### Work order
If a line of the data below contains the string "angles", copy it into your answer.

Records from a data source
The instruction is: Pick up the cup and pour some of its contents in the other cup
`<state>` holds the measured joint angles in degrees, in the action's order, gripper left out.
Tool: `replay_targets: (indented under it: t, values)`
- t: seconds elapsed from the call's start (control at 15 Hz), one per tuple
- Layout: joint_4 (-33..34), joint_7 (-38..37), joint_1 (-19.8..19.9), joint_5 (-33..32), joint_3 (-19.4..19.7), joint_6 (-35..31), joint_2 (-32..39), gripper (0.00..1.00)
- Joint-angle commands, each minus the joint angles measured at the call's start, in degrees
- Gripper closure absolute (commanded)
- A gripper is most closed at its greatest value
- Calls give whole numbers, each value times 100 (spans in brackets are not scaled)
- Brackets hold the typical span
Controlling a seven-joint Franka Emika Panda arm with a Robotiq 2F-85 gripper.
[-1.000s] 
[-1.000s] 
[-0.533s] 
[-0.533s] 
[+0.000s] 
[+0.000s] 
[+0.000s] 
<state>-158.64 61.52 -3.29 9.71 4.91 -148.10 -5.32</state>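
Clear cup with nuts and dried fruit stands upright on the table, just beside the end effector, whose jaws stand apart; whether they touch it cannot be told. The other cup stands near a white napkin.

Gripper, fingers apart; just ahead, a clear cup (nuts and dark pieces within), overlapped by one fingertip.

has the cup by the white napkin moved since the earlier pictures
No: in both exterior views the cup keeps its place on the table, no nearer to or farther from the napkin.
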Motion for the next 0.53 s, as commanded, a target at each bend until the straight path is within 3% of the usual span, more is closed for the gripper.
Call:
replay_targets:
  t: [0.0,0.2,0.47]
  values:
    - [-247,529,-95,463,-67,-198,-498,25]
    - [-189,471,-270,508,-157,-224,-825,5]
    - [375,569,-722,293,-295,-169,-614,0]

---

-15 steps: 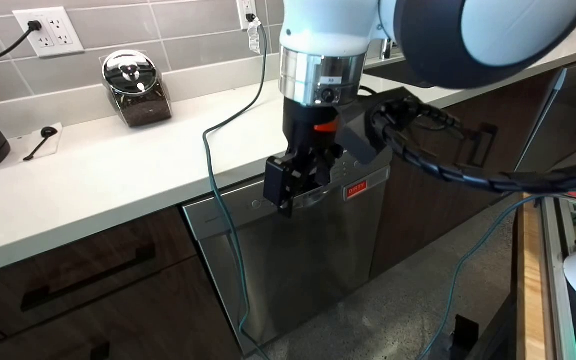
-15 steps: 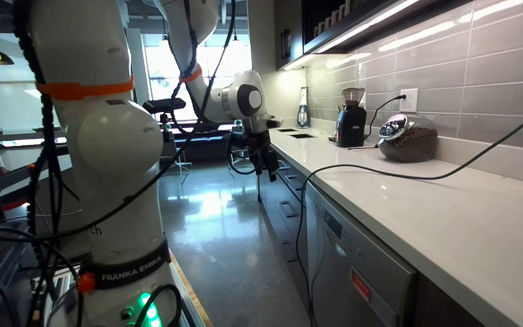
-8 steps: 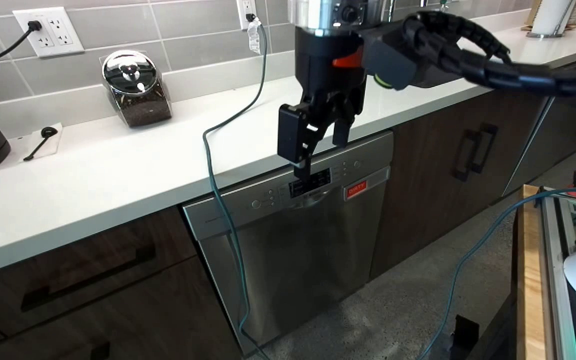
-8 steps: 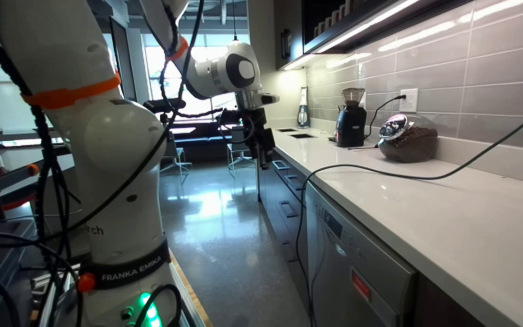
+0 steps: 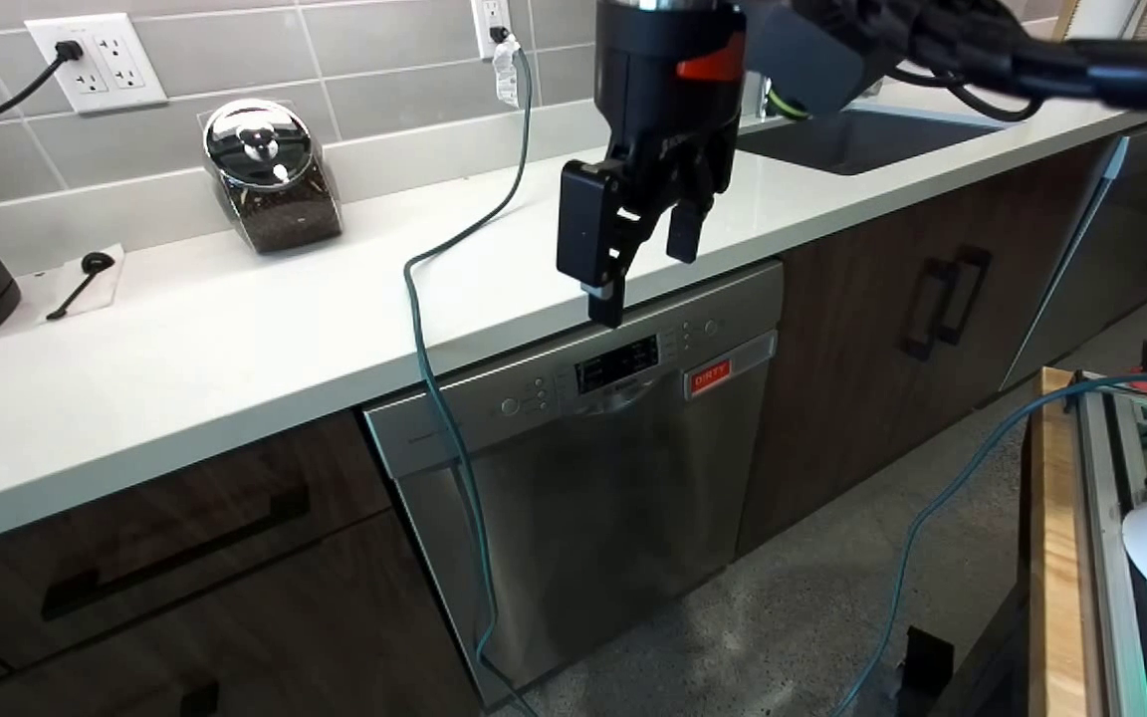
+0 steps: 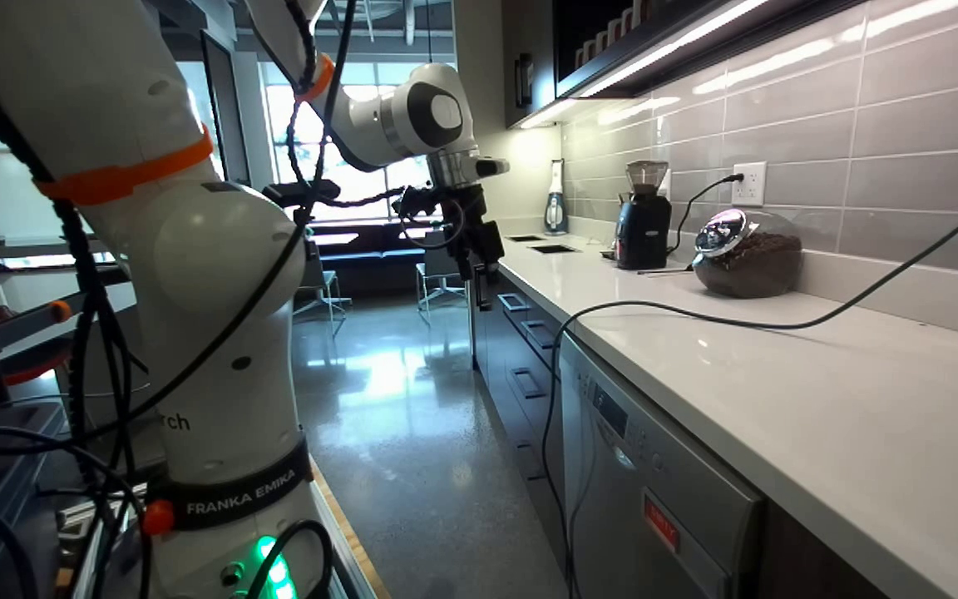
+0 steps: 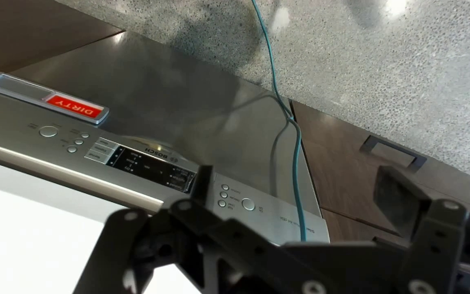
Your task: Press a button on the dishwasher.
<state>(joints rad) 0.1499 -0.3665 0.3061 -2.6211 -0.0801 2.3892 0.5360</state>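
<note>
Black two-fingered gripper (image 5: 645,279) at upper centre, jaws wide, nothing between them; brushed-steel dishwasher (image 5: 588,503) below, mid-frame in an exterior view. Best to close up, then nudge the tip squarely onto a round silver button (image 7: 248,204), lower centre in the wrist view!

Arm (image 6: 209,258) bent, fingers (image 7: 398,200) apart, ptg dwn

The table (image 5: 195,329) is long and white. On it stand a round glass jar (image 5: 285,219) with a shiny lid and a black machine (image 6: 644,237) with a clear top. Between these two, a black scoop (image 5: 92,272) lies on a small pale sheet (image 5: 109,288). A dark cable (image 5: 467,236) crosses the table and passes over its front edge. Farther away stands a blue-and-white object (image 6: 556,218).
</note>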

### Answer box
`<state>` holds the measured joint angles in degrees, in the action's order, gripper left out.
- Joint-angle commands, each minus the joint angles measured at the call's start, in degrees

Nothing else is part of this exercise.